Film Friday: Medium Format Advantages/Disadvantages

by | Oct 29, 2021

Today’s Post by Joe Farace

What’s so medium about medium format?—Joe Farace

In my Film Friday post Why I Want to Shoot Film Now I talked about all the advantages I found about shooting film and most of them, such as Surprise, Travel, and Time, apply to medium format film photography, only more so. To which I would like to add the concepts of a slower pace and working speed, the deliberateness that medium format enforces or maybe reinforces is a better choice of words.

Chances are that any medium format film camera you decide to purchase may not have a built-in light meter, although some cameras offer that feature as an optional meter prism or maybe built-in. Cameras like the Yashica 124 and Yashica 124G, for example, feature a coupled match-needle exposure meter. Both models use the now-discontinued 1.3v mercury cells but substitutes and adapters are available at affordable prices.
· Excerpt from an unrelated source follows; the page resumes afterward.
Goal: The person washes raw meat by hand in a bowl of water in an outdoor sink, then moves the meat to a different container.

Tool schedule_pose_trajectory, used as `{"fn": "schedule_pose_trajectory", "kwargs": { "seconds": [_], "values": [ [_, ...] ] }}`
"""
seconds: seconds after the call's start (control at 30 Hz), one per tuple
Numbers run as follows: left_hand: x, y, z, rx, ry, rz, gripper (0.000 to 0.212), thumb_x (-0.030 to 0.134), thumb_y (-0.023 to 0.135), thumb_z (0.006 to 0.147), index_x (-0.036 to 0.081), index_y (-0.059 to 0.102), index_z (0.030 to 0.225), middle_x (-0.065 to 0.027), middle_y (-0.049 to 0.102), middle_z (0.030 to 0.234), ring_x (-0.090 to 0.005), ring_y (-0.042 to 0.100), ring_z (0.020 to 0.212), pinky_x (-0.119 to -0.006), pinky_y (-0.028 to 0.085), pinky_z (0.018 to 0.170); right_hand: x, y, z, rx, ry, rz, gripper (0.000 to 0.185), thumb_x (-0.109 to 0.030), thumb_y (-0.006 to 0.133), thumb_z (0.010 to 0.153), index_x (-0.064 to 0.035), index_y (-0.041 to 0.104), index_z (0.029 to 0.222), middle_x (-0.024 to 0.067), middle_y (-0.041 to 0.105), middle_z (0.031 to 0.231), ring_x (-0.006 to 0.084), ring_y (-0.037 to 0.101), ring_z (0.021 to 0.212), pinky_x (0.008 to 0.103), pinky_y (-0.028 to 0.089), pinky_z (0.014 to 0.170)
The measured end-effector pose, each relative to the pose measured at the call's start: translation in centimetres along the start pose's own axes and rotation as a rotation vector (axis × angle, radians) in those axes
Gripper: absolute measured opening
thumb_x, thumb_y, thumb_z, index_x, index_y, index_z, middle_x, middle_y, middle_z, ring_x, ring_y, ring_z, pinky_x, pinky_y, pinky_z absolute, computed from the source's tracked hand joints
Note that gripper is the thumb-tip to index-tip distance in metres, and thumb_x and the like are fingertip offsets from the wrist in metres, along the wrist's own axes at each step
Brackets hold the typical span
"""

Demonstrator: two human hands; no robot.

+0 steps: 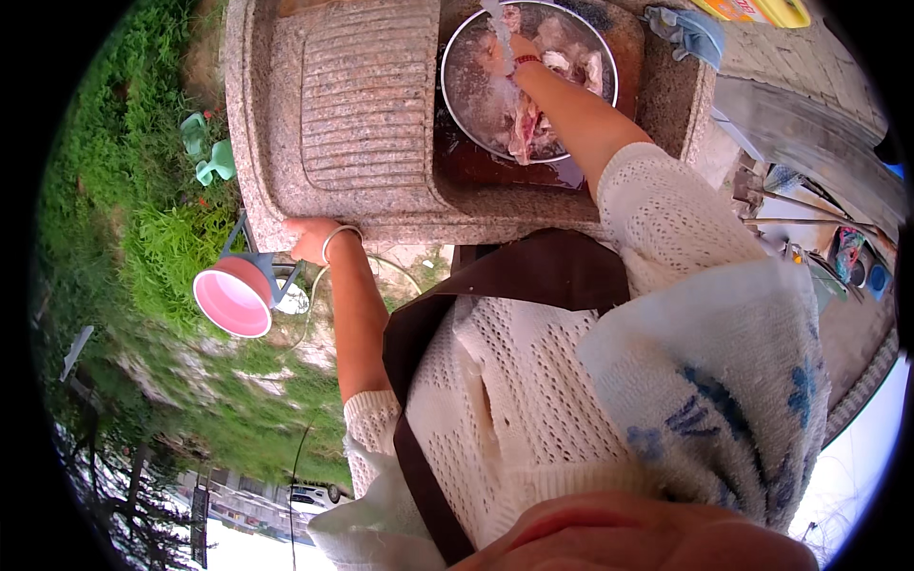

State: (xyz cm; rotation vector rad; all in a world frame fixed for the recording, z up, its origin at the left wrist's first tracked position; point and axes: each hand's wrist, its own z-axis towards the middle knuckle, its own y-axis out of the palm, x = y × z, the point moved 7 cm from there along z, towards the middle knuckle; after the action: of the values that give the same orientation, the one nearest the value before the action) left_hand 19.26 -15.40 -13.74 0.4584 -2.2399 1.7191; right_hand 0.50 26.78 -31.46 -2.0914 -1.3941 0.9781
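A round metal basin [465,107] stands in the basin of a speckled stone sink [335,203]. It holds water and pieces of raw meat [523,132], some with bone. My right hand [505,56], with a red beaded bracelet at the wrist, is down among the meat and water, under a falling stream of water [498,28]. Splashing hides its fingers, so whether they grip a piece cannot be told. My left hand [311,239], wearing a pale bangle, rests on the sink's near left corner, its fingertips over the edge.
Left of the metal basin is the sink's ribbed washboard [368,107]. A blue-grey cloth [687,34] hangs over the far right rim, near a yellow container [775,11]. A pink plastic basin [234,296] is beside the sink's left corner, with a hose [314,300] on the ground.
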Motion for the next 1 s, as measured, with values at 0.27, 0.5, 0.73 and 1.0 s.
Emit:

That’s why when shooting photographs with a medium format film camera you may need to use a hand-held light meter that some people, like my friend Cliff Lawson, prefer. It adds the extra step of transferring those settings to the camera that ds to the whole aspect of pace. And before tripping the shutter you should be able to hold the camera steady—there’s no IBIS here. Some medium format cameras while only moderately heavy can be a challenge to physically hold because of their physical shape and less-than-ergonomic designs which may be why so many of them are seen tripod-mounted. For the photographer the payoff is the big negative and its crystal clear images.
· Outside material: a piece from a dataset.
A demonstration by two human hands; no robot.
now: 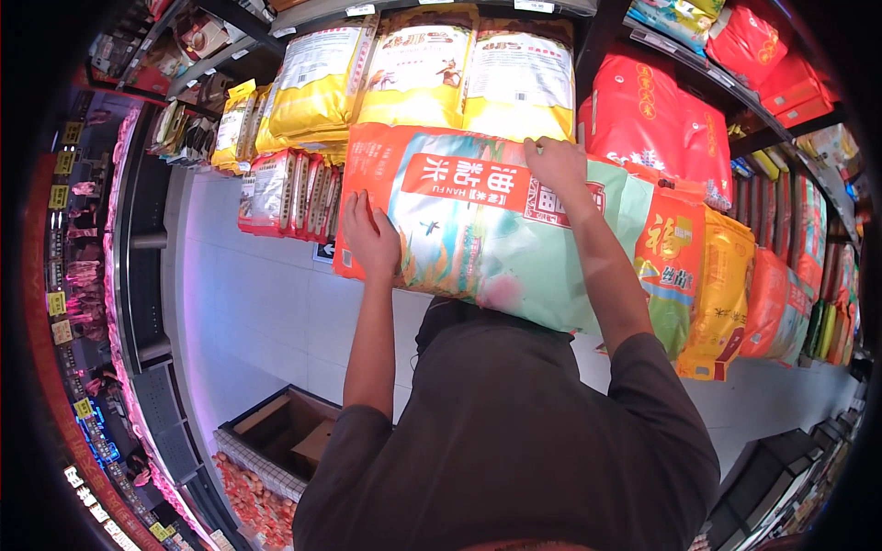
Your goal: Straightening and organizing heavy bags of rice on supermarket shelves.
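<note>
A large plastic rice bag (475, 227), orange at its left end and pale green at its right, lies crosswise before me with its printing upside down. My left hand (372, 237) rests palm down on the orange end, thumb apart from the fingers. At the bag's far edge, my right hand (558, 165) has its fingers bent over the rim, gripping it. The palms and the bag's underside are hidden. Directly behind it stand white-and-yellow rice bags (420, 76). Red rice bags (630, 117) stand beyond its right end.
Smaller red packs (265, 193) sit on the shelf to the left. A red-and-green bag (668, 268) and a yellow bag (716, 296) stand at the right. An open dark crate (275, 420) is at lower left. A lit meat counter (114, 275) runs along the left.
</note>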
But medium format is not without other drawbacks, the major one being cost. And I’m not just talking about the cost of film, processing and maybe scanning. Even inexpensive cameras like my Seagull TLR* in nice condition are selling for $200 or more on eBay  and I rarely see a gold trimmed anniversary, like mine, for sale. I recently saw a broken Hasselblad 500CM that was useful only for parts selling on eBay for almost a thousand bucks. Even those aforementioned Yashica TLRs are expensive. And don’t even get me started on Mamiya 645’s that used to be the bargain leader for a good medium format camera. No bargains; no more.
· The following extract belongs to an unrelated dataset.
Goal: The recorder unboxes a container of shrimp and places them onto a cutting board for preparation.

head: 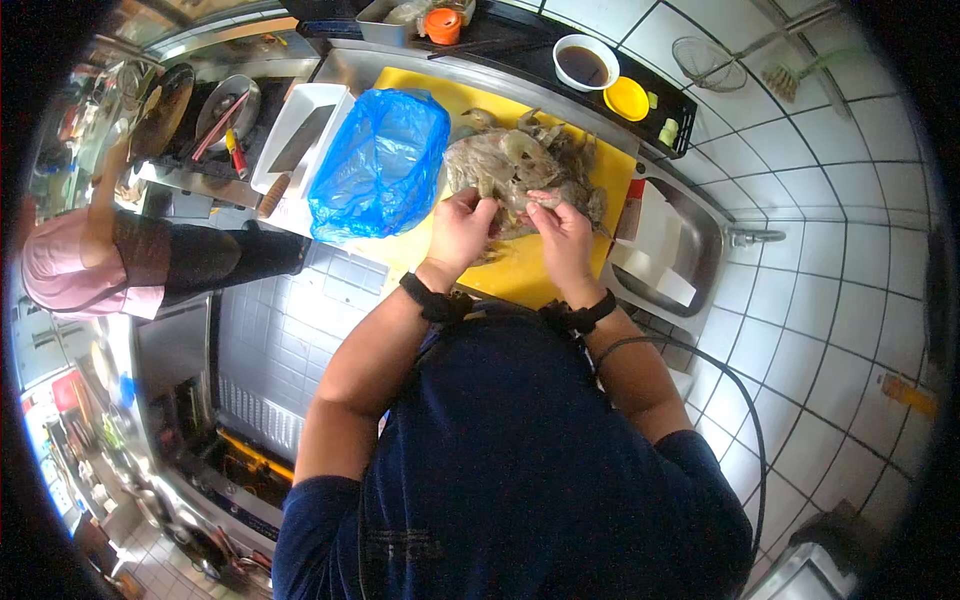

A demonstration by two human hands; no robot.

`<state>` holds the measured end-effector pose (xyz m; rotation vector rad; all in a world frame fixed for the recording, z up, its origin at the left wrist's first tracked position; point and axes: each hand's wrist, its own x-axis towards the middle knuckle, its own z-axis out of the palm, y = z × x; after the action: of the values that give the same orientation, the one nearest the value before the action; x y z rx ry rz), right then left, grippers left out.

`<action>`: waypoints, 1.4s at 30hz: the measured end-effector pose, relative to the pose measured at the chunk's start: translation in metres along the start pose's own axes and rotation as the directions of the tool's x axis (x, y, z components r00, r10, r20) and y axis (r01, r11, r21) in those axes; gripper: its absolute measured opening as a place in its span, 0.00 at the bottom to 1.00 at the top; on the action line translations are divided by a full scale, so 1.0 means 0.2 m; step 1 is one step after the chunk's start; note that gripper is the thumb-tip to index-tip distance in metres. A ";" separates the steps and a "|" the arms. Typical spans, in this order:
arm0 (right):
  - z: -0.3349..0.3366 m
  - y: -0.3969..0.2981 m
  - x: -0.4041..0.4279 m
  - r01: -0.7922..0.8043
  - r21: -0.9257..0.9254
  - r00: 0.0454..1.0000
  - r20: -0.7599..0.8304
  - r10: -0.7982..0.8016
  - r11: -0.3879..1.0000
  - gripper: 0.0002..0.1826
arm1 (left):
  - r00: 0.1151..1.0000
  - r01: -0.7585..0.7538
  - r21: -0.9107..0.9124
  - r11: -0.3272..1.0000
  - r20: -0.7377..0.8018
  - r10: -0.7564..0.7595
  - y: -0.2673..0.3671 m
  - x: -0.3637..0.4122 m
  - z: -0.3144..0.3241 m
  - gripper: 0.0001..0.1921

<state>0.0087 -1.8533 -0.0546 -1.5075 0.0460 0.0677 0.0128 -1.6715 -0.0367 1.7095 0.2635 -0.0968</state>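
Note:
A heap of raw, grey, shell-on shrimp [499, 154] lies on a yellow cutting board [619, 169]. At the near side of the heap my left hand [461, 232] has thumb and fingers pinched together. What sits between those fingertips is too small to tell. A short way to the right, my right hand [559, 236] grips a raw shrimp [546, 200] between thumb and fingers. Left of the heap, a blue plastic bag [382, 161] stands spread open, partly over the board. Both wrists wear black bands.
A white tray [279, 135] holds a broad-bladed knife [304, 139], its wooden handle jutting out towards me. On the right is a steel sink [709, 247]. A bowl of dark liquid [585, 66] rests on the back ledge. At far left a person [97, 262] stands by the stove.

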 end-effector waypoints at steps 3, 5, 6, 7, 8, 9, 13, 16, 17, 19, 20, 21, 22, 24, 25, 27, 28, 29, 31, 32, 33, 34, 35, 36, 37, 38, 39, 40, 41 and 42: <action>-0.04 -0.04 0.03 -0.172 0.200 0.985 0.020 0.171 0.965 0.13 | 0.992 0.125 -0.221 0.967 0.037 -0.119 -0.05 0.00 -0.04 0.14; -0.08 -0.03 0.05 -0.235 0.248 0.971 0.018 0.238 0.940 0.13 | 0.960 0.279 -0.449 0.849 0.149 -0.237 -0.04 -0.01 -0.09 0.13; -0.11 -0.01 0.06 -0.254 0.300 0.966 0.028 0.258 0.920 0.13 | 0.953 0.302 -0.480 0.824 0.184 -0.242 -0.09 -0.01 -0.12 0.12; -0.12 0.00 0.08 -0.272 0.350 0.960 0.034 0.278 0.896 0.13 | 0.952 0.303 -0.481 0.823 0.185 -0.242 -0.11 -0.02 -0.15 0.12; -0.13 0.01 0.08 -0.271 0.349 0.960 0.032 0.278 0.897 0.13 | 0.953 0.302 -0.506 0.808 0.185 -0.240 -0.13 -0.04 -0.17 0.12; -0.14 0.01 0.09 -0.286 0.358 0.956 0.043 0.290 0.889 0.12 | 0.953 0.301 -0.530 0.793 0.184 -0.238 -0.15 -0.05 -0.19 0.13; -0.15 0.02 0.12 -0.329 0.370 0.939 0.033 0.342 0.869 0.11 | 0.949 0.315 -0.569 0.760 0.184 -0.255 -0.25 -0.12 -0.31 0.13; -0.18 0.04 0.15 -0.342 0.351 0.933 0.014 0.360 0.872 0.11 | 0.942 0.330 -0.550 0.767 0.141 -0.305 -0.33 -0.18 -0.39 0.13; -0.18 0.05 0.16 -0.343 0.349 0.933 0.017 0.360 0.872 0.11 | 0.941 0.330 -0.499 0.801 0.103 -0.324 -0.36 -0.19 -0.41 0.13; -0.14 0.03 0.18 -0.347 0.329 0.932 0.018 0.361 0.878 0.11 | 0.941 0.334 -0.352 0.875 0.072 -0.330 -0.42 -0.19 -0.44 0.15; -0.12 0.02 0.19 -0.350 0.328 0.932 0.031 0.361 0.877 0.11 | 0.947 0.316 -0.140 0.938 0.098 -0.305 -0.44 -0.17 -0.42 0.18; -0.09 0.00 0.21 -0.357 0.326 0.933 0.070 0.354 0.876 0.11 | 0.949 0.278 0.078 0.957 0.128 -0.286 -0.49 -0.15 -0.41 0.22; -0.06 -0.02 0.23 -0.362 0.326 0.932 0.103 0.348 0.873 0.11 | 0.974 0.178 0.172 0.969 0.111 -0.199 -0.43 -0.14 -0.39 0.24; 0.06 -0.11 0.27 -0.368 0.320 0.929 0.174 0.328 0.873 0.12 | 0.956 0.216 0.271 0.938 0.136 -0.259 -0.47 -0.17 -0.38 0.23; 0.12 -0.16 0.29 -0.369 0.312 0.923 0.229 0.307 0.875 0.12 | 0.955 0.173 0.299 0.939 0.182 -0.234 -0.51 -0.16 -0.37 0.23; 0.23 -0.22 0.37 -0.362 0.312 0.918 0.282 0.278 0.878 0.13 | 0.962 0.183 0.312 0.932 0.138 -0.235 -0.52 -0.16 -0.38 0.23; 0.29 -0.26 0.40 -0.342 0.277 0.906 0.349 0.238 0.898 0.16 | 0.967 0.196 0.322 0.926 0.094 -0.237 -0.52 -0.17 -0.37 0.22; 0.32 -0.28 0.44 -0.319 0.243 0.888 0.415 0.199 0.916 0.18 | 0.966 0.196 0.323 0.926 0.097 -0.238 -0.52 -0.18 -0.37 0.22; 0.28 -0.24 0.50 -0.276 0.175 0.912 0.359 0.199 0.945 0.24 | 0.971 0.173 0.378 0.909 0.090 -0.222 -0.54 -0.18 -0.41 0.22; 0.18 -0.23 0.54 -0.145 -0.040 0.930 0.334 0.150 0.989 0.25 | 0.971 0.170 0.379 0.909 0.095 -0.221 -0.56 -0.18 -0.42 0.22; 0.07 -0.21 0.56 -0.012 -0.257 0.943 0.320 0.097 0.966 0.25 | 0.965 0.159 0.367 0.916 0.140 -0.223 -0.57 -0.18 -0.43 0.22; -0.07 -0.19 0.56 -0.012 -0.281 0.954 0.284 0.095 0.960 0.23 | 0.956 0.148 0.354 0.923 0.188 -0.226 -0.59 -0.19 -0.44 0.22; -0.23 -0.16 0.56 0.060 -0.381 0.964 0.261 0.046 0.923 0.23 | 0.952 0.147 0.353 0.924 0.204 -0.229 -0.60 -0.21 -0.45 0.22; -0.36 -0.15 0.53 0.138 -0.529 0.979 0.203 -0.033 0.837 0.21 | 0.939 0.208 0.315 0.926 0.199 -0.279 -0.60 -0.22 -0.45 0.23; -0.48 -0.14 0.50 0.199 -0.666 0.979 0.166 -0.118 0.719 0.18 | 0.925 0.271 0.275 0.923 0.192 -0.328 -0.62 -0.24 -0.46 0.24; -0.60 -0.12 0.47 0.184 -0.679 0.982 0.151 -0.110 0.711 0.18 | 0.944 0.209 0.349 0.914 0.171 -0.281 -0.69 -0.25 -0.48 0.23; -0.74 -0.09 0.41 0.154 -0.750 0.987 0.092 -0.129 0.644 0.17 | 0.917 0.304 0.244 0.921 0.187 -0.352 -0.60 -0.26 -0.47 0.21; -0.84 -0.07 0.37 0.130 -0.808 0.987 0.049 -0.153 0.575 0.15 | 0.915 0.308 0.232 0.923 0.194 -0.354 -0.59 -0.28 -0.47 0.21; -0.92 -0.04 0.32 0.106 -0.816 0.988 0.024 -0.150 0.569 0.15 | 0.913 0.311 0.221 0.924 0.202 -0.355 -0.60 -0.29 -0.49 0.20; -0.99 -0.01 0.28 0.067 -0.841 0.993 0.003 -0.120 0.536 0.14 | 0.909 0.307 0.226 0.925 0.220 -0.355 -0.64 -0.31 -0.51 0.20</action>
<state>0.0665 -2.0492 -0.0694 -2.5068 -0.0336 -0.0552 -0.0856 -1.5623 -0.1310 1.8005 0.3585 -0.6105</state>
How I made this portrait: I shot this portrait of Kirsten in the home studio (an unfinished basement) of my former home with a Pentax 6×7 and 75mm f/4.5 SMC lens. Exposure with the Flashpoint monolights that were used was 1/60 sec at f/11 and ISO 100 but I clearly needed to shoot it at the 6×7’s correct sync speed of 1/30 sec. I didn’t discover this fact until the film was processed, something that would never happen with digital capture. (Which is also why I cropped the 6×7 portrait above into a 6×6 format.) Nevertheless, the large negative and fine grain of Kodak’s Ektar 100 roll film allowed more than acceptable images and prints to be made.

To be continued…

*Which brings me back to my gold trimmed anniversary Seagull TLR: I recently dusted off the camera in anticipation of receiving the first package from UsedPhotoPro’s Film Fix subscription program, where I chose one roll of 35mm and one roll of 120 film. But most of the camera’s controls acted like they were stuck in molasses instead of lubricant. I loaded a roll of 120 film and not-so-gently coaxed the controls into action but the focus knob was stubborn and only moved with great effort. Trying to find someone to repair an old Seagull TLR is not that easy but I contacted PDR Camera Repair in Escondido, California about a CLA for the camera and they gave me an  estimate. I shipped the camera to them and was told to expect an official estimate today. UPDATE: I got it a few days later but they emailed and told me when I would hear from them and they followed up with an estimate of $250 to fix it but it would take a month. Look for an new post with details and maybe a test of Frankenstein film at that time.